Two American Decades on Film: The Thirties and the Sixties

Dr. David Corey
3114 Boylan Hall


A comparison of the ways that fiction films reflect American values.  A look at the "genre" film as it adapts to the prevailing Zeitgeist.

This course relates to the component on Film in Core Seminar I.  In conformity with the general concept of the Core Seminar, it relates the aesthetic and thematic concerns of films from two decades to the value systems current during those periods. 


In the early thirties the Depression is alluded to through metaphor and genre; monsters, who usually appear in a nation's films just after the onset of economic crisis, give form to unarticulated anxieties; the gangster films suggest inverted ways of realizing the American dream; and the musicals provide an escape into either upper-class settings in mythical European lands or the theater.  Films made later in the decade espouse middle-class and small-town values, as sexless, home-spun actors like James Stewart and Judy Garland replace the earlier exotic and urbane likes of Maurice Chevalier and Marlene Dietrich.
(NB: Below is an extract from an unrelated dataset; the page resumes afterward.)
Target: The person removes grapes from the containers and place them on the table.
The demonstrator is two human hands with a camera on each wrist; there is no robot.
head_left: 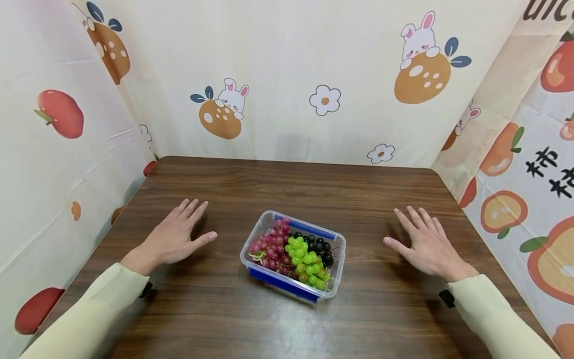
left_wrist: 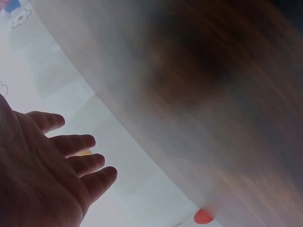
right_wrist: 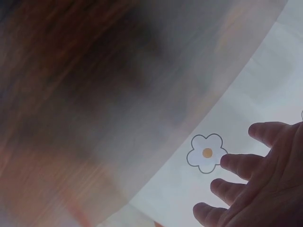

In the sixties there is a somewhat sanctimonious attempt to rebel against old racial stereotypes, and the ultimate sins are sexual repression and establishment values.  Marriage is seen as a problem rather than a solution, and insane people are often wiser than the allegedly normal.  The sixties revolution is expressed stylistically; whereas in the thirties films are conventionally edited so as not to jar the viewer's sensibilities, in the sixties the entire "grammar" of film is shaken up so that the very style of the film undermines old values.  The raw, disjunctive editing and elimination of continuity (matches of action, eye-line, angles) make the viewer share the disorientation of the alienated and dislocated anti-hero of the sixties.


I.  The Musical

    1.  The Merry Widow (1934)

         The upper-class continental escape fantasy

    2.  West Side Story (1960)

         The lower-class urban musical

II.  The Horror Film

    1.  Dracula (1931)

         The monster as metaphor for unarticulated anxieties about the Depression.

    2.  Marnie (1964) or The Birds (1963) or Psycho (1960)

         Repression as the ultimate sin

III.  The Gangster Film

    1.  Scarface (1932)

         The gangster as Horatio Alger figure.

    2.  Bonnie and Clyde (1967)

         Nostalgia for the Depression.  Gangster as anti-establishment fighter

IV.  The Little-Man Comedy

    1.  Mr. Smith Goes to Washington (1939)

         The triumph of populism; the apotheosis of small-town values.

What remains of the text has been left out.